## Task to carry out:
Copy the data below exactly, but not the pictures it contains.

[Data extract Boundary: Start]

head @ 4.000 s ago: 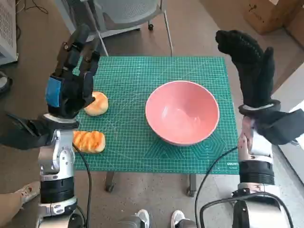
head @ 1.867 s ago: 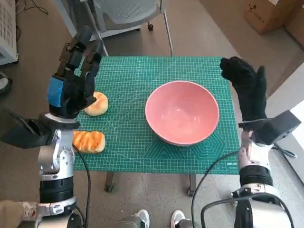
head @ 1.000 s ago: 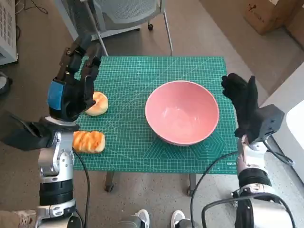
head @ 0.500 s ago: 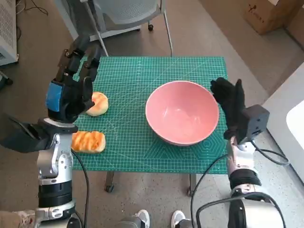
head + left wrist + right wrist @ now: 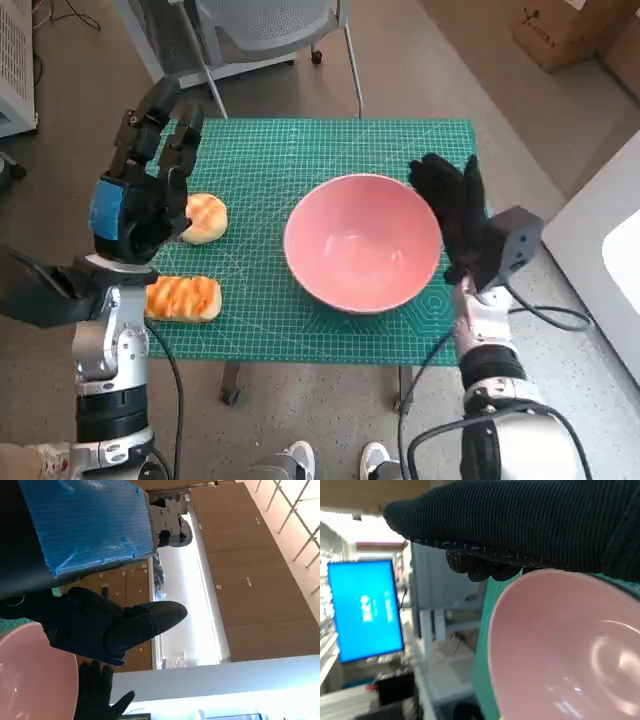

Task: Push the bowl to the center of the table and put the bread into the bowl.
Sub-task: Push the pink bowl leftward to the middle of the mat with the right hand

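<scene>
pink bowl (image 5: 363,243) sits upright and empty on the green mat, a bit right of the middle. the round pale bun (image 5: 203,218) lies near the left edge, and the orange ridged bread (image 5: 183,297) sits just in front of it, apart.

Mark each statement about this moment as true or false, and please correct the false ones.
1. The pink bowl is empty. True.
2. The right robot hand is against the bowl's rim. True.
3. The left robot hand holds the round bread. False: it hovers open above the green mat, holding nothing.
4. Both breads are inside the bowl. False: the round bread and the ridged bread lie on the mat, on the left robot hand's side.
5. A chair stands beyond the table's far edge. True.
</scene>
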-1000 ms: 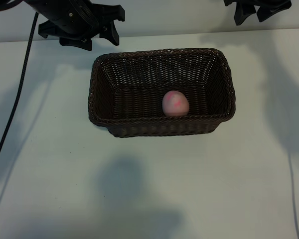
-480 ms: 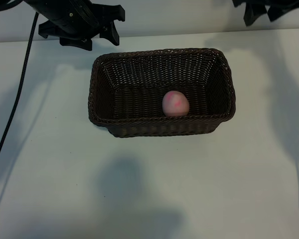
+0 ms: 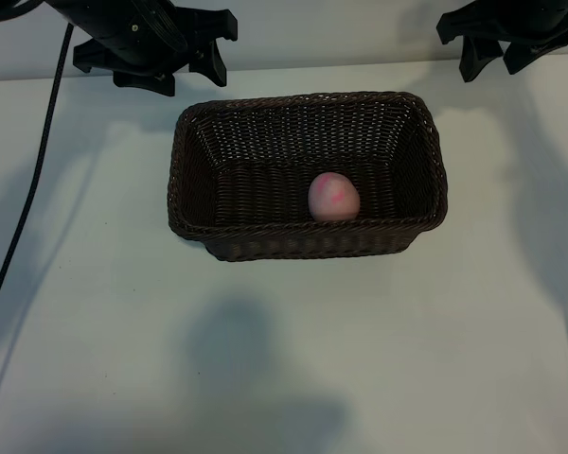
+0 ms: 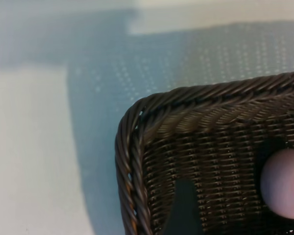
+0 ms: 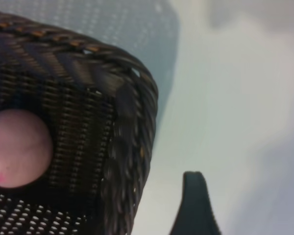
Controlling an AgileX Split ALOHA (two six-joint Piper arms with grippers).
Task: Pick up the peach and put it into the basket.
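Exterior: peach (image 3: 333, 197) rests inside basket (image 3: 308, 241); left pincer (image 3: 151, 59) and right pincer (image 3: 506, 43) released, empty, behind it. Left wrist: peach (image 4: 283, 183) on weave. Right wrist: rim (image 5: 132, 147) near; a careless descent risks snagging it.

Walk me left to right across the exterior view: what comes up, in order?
Left hand at the table's far edge → basket, near-left rim first → peach inside it, right of centre against the near wall → right hand at the far right.
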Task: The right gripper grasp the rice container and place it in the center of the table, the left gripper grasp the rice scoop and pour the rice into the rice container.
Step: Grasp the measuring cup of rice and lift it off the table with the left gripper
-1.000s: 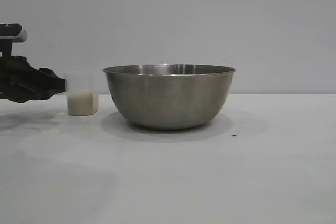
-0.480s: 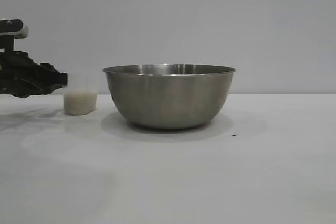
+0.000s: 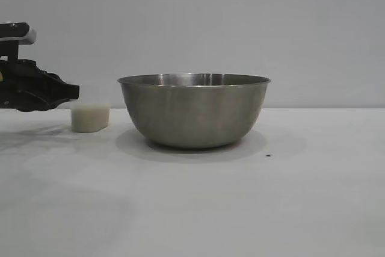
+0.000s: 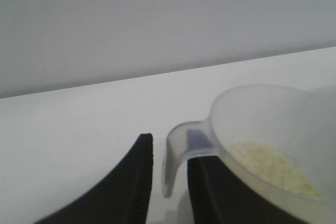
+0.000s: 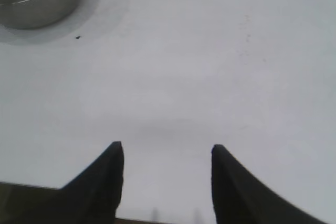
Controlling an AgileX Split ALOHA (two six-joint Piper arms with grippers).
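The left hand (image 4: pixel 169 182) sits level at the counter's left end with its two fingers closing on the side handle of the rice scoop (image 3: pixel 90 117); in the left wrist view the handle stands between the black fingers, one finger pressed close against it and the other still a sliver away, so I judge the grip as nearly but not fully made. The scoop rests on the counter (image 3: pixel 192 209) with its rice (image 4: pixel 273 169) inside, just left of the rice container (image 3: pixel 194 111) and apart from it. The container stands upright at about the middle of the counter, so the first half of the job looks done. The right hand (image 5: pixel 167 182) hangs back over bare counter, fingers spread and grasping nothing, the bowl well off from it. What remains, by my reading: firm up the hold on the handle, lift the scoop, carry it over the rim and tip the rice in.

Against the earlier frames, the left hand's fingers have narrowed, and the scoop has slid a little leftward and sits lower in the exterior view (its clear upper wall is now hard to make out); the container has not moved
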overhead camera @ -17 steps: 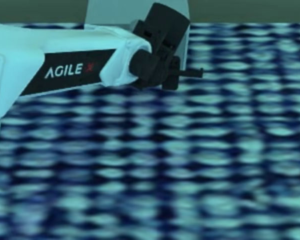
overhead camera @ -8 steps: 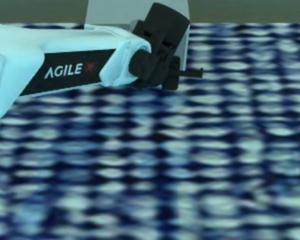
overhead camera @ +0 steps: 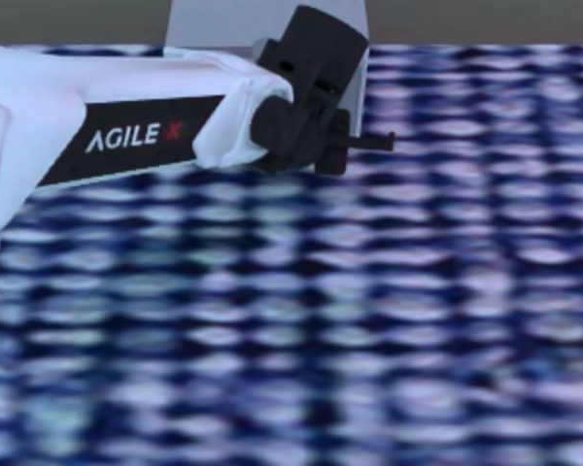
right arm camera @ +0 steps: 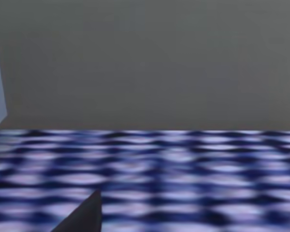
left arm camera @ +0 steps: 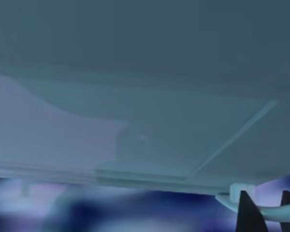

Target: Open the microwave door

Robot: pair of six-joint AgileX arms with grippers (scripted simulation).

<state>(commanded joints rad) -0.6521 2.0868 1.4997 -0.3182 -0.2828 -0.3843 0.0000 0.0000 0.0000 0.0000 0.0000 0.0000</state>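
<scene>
Microwave door [left arm camera: 150,125] just beyond fingers [left arm camera: 249,215]

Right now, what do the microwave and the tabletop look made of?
The microwave looks like smooth, matte light-grey plastic or painted metal: flat, plain faces without shine. The table seems covered in a woven blue-and-white cloth, judging by its rippled weave pattern, though it could be a printed surface.

microwave [overhead camera: 214,24] blocking table [overhead camera: 369,320] far edge left of centre, left arm [overhead camera: 126,126] spanning in from left edge up to it, near, centre and right of table open
</scene>
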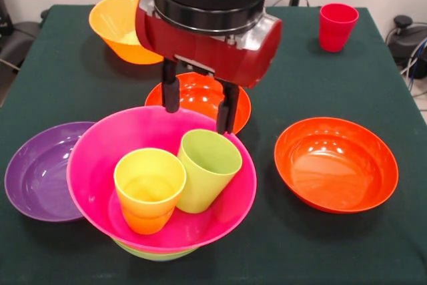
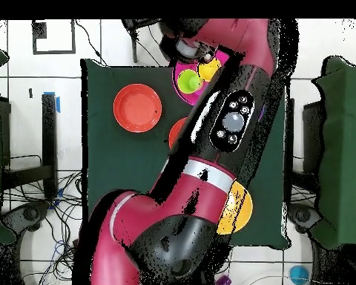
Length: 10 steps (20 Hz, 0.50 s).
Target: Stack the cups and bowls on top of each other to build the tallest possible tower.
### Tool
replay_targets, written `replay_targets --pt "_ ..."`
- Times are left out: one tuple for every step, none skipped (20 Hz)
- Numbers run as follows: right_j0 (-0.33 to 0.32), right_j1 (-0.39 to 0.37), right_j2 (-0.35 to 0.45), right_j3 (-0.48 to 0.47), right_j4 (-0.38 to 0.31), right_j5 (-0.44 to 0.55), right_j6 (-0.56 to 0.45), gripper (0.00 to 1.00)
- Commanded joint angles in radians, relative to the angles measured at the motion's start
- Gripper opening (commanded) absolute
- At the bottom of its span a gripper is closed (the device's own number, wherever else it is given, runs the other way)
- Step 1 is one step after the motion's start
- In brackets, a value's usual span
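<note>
From the front, the tool (image 1: 198, 108) hangs just behind the far rim of the magenta bowl (image 1: 93, 165), its two dark fingers (image 1: 171, 88) apart and holding nothing. The magenta bowl sits nested on a lime-green bowl (image 1: 155, 254) whose edge peeks out below; this pair is the tower so far. Inside it stand the yellow-orange cup (image 1: 148, 188), upright, and the lime green cup (image 1: 205, 168), tilted and leaning against its neighbour. A purple bowl (image 1: 37, 171) lies tucked partly under the magenta rim on one side. A red-orange bowl (image 1: 335, 163) sits apart on the table (image 1: 333, 85), a second red-orange bowl (image 1: 200, 91) lies behind the fingers, the deep orange bowl (image 1: 113, 21) and the red cup (image 1: 337, 26) wait at the far side.

From overhead, the arm (image 2: 211, 148) covers most of the table; the magenta bowl, the lime green cup and one red-orange bowl (image 2: 138, 107) show beside it (the tool itself is hidden here).

The risk, as I judge it: the leaning green cup may topple or skid if a finger catches its rim, and a push on the magenta rim could slide the bowl off its base.
</note>
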Motion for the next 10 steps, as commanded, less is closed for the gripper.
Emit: replay_targets --pt "-0.01 -0.04 0.195 0.171 -0.133 -0.091 -0.203 1.0" --pt "-0.013 -0.041 0.204 0.176 -0.144 -0.101 -0.207 1.0" --pt "-0.017 -0.041 0.21 0.176 -0.155 -0.107 -0.209 1.0" --pt "-0.021 -0.039 0.216 0.173 -0.164 -0.112 -0.21 1.0" --pt "-0.025 -0.037 0.221 0.17 -0.173 -0.117 -0.211 1.0" --pt "-0.03 -0.034 0.226 0.164 -0.181 -0.119 -0.211 1.0" --pt "-0.029 -0.039 0.234 0.172 -0.192 -0.124 -0.213 1.0" --pt "-0.031 -0.039 0.239 0.17 -0.201 -0.124 -0.212 1.0" --pt "-0.025 -0.051 0.249 0.192 -0.214 -0.133 -0.215 1.0" --pt "-0.025 -0.055 0.258 0.196 -0.226 -0.137 -0.213 1.0"
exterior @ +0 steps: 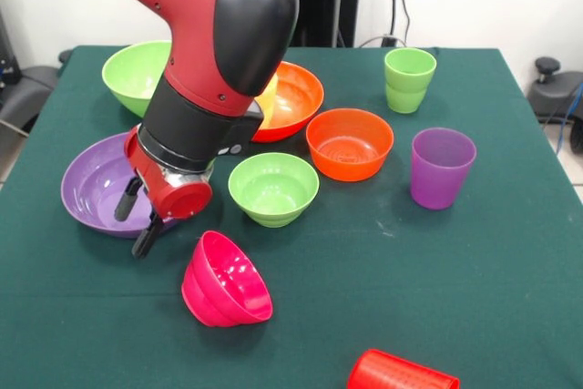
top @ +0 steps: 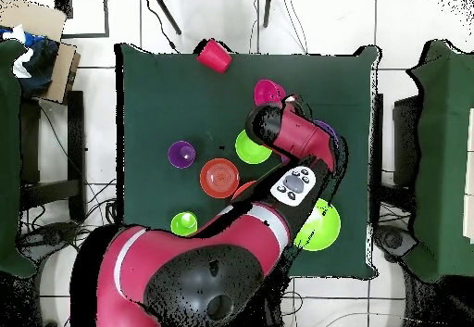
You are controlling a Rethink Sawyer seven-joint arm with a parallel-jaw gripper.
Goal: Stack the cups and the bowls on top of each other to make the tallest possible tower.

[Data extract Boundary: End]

## Exercise output:
head @ 4.000 s ago: 
head @ 1.867 s ago: 
head @ 1.000 s ago: 
head @ 0.500 s ago: 
head + left wrist + right wrist @ now: 

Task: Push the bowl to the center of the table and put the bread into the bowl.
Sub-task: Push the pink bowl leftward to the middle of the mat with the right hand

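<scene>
pink bowl (image 5: 363,243) sits upright and empty on the green mat, a bit right of the middle. the round pale bun (image 5: 203,218) lies near the left edge, and the orange ridged bread (image 5: 183,297) sits just in front of it, apart.

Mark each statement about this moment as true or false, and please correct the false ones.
1. The pink bowl is empty. True.
2. The right robot hand is against the bowl's rim. True.
3. The left robot hand holds the round bread. False: it hovers open above the green mat, holding nothing.
4. Both breads are inside the bowl. False: the round bread and the ridged bread lie on the mat, on the left robot hand's side.
5. A chair stands beyond the table's far edge. True.
</scene>
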-1000 ms: 
-480 ms: 
+0 ms: 
+0 ms: 
+0 ms: 
Controlling an AgileX Split ALOHA (two six-joint Piper arms with grippers).
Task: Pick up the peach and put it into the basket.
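Exterior: peach (image 3: 333, 197) rests inside basket (image 3: 308, 241); left pincer (image 3: 151, 59) and right pincer (image 3: 506, 43) released, empty, behind it. Left wrist: peach (image 4: 283, 183) on weave. Right wrist: rim (image 5: 132, 147) near; a careless descent risks snagging it.

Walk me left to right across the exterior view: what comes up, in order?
Left hand at the table's far edge → basket, near-left rim first → peach inside it, right of centre against the near wall → right hand at the far right.
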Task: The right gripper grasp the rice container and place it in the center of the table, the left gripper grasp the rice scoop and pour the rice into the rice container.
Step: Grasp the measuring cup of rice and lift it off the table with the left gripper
-1.000s: 
-0.480s: 
+0.000s: 
+0.000s: 
+0.000s: 
Controlling an AgileX Split ALOHA (two six-joint Piper arms with grippers).
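The left hand (image 4: pixel 169 182) sits level at the counter's left end with its two fingers closing on the side handle of the rice scoop (image 3: pixel 90 117); in the left wrist view the handle stands between the black fingers, one finger pressed close against it and the other still a sliver away, so I judge the grip as nearly but not fully made. The scoop rests on the counter (image 3: pixel 192 209) with its rice (image 4: pixel 273 169) inside, just left of the rice container (image 3: pixel 194 111) and apart from it. The container stands upright at about the middle of the counter, so the first half of the job looks done. The right hand (image 5: pixel 167 182) hangs back over bare counter, fingers spread and grasping nothing, the bowl well off from it. What remains, by my reading: firm up the hold on the handle, lift the scoop, carry it over the rim and tip the rice in.

Against the earlier frames, the left hand's fingers have narrowed, and the scoop has slid a little leftward and sits lower in the exterior view (its clear upper wall is now hard to make out); the container has not moved
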overhead camera @ -17 steps: 
overhead camera @ -8 steps: 
overhead camera @ +0 steps: 
right arm camera @ +0 steps: 
left arm camera @ +0 steps: 

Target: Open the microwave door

Robot: pair of six-joint AgileX arms with grippers (scripted simulation).

<state>(commanded joints rad) -0.6521 2.0868 1.4997 -0.3182 -0.2828 -0.3843 0.0000 0.0000 0.0000 0.0000 0.0000 0.0000</state>
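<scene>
Microwave door [left arm camera: 150,125] just beyond fingers [left arm camera: 249,215]

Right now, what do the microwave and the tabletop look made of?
The microwave looks like smooth, matte light-grey plastic or painted metal: flat, plain faces without shine. The table seems covered in a woven blue-and-white cloth, judging by its rippled weave pattern, though it could be a printed surface.

microwave [overhead camera: 214,24] blocking table [overhead camera: 369,320] far edge left of centre, left arm [overhead camera: 126,126] spanning in from left edge up to it, near, centre and right of table open
</scene>
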Length: 10 steps (20 Hz, 0.50 s).
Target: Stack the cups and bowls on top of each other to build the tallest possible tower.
### Tool
replay_targets, written `replay_targets --pt "_ ..."`
- Times are left out: one tuple for every step, none skipped (20 Hz)
- Numbers run as follows: right_j0 (-0.33 to 0.32), right_j1 (-0.39 to 0.37), right_j2 (-0.35 to 0.45), right_j3 (-0.48 to 0.47), right_j4 (-0.38 to 0.31), right_j5 (-0.44 to 0.55), right_j6 (-0.56 to 0.45), gripper (0.00 to 1.00)
- Commanded joint angles in radians, relative to the angles measured at the motion's start
- Gripper opening (commanded) absolute
- At the bottom of its span a gripper is closed (the device's own number, wherever else it is given, runs the other way)
- Step 1 is one step after the motion's start
- In brackets, a value's usual span
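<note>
From the front, the tool (image 1: 198, 108) hangs just behind the far rim of the magenta bowl (image 1: 93, 165), its two dark fingers (image 1: 171, 88) apart and holding nothing. The magenta bowl sits nested on a lime-green bowl (image 1: 155, 254) whose edge peeks out below; this pair is the tower so far. Inside it stand the yellow-orange cup (image 1: 148, 188), upright, and the lime green cup (image 1: 205, 168), tilted and leaning against its neighbour. A purple bowl (image 1: 37, 171) lies tucked partly under the magenta rim on one side. A red-orange bowl (image 1: 335, 163) sits apart on the table (image 1: 333, 85), a second red-orange bowl (image 1: 200, 91) lies behind the fingers, the deep orange bowl (image 1: 113, 21) and the red cup (image 1: 337, 26) wait at the far side.

From overhead, the arm (image 2: 211, 148) covers most of the table; the magenta bowl, the lime green cup and one red-orange bowl (image 2: 138, 107) show beside it (the tool itself is hidden here).

The risk, as I judge it: the leaning green cup may topple or skid if a finger catches its rim, and a push on the magenta rim could slide the bowl off its base.
</note>
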Motion for the next 10 steps, as commanded, less is closed for the gripper.
Emit: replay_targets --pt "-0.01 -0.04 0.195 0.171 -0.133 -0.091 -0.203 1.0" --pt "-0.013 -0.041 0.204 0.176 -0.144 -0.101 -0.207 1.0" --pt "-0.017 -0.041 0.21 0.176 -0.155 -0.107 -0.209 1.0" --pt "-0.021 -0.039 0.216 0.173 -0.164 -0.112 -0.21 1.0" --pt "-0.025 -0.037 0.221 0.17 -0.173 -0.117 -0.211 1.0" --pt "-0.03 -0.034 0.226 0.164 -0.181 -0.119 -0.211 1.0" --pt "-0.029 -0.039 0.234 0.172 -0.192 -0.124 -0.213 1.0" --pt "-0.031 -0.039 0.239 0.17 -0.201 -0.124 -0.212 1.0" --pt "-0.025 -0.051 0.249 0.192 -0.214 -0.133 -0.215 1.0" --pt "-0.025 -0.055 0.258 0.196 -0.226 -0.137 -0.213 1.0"
exterior @ +0 steps: 
top @ +0 steps: 
You are controlling a Rethink Sawyer seven-joint arm with a parallel-jaw gripper.
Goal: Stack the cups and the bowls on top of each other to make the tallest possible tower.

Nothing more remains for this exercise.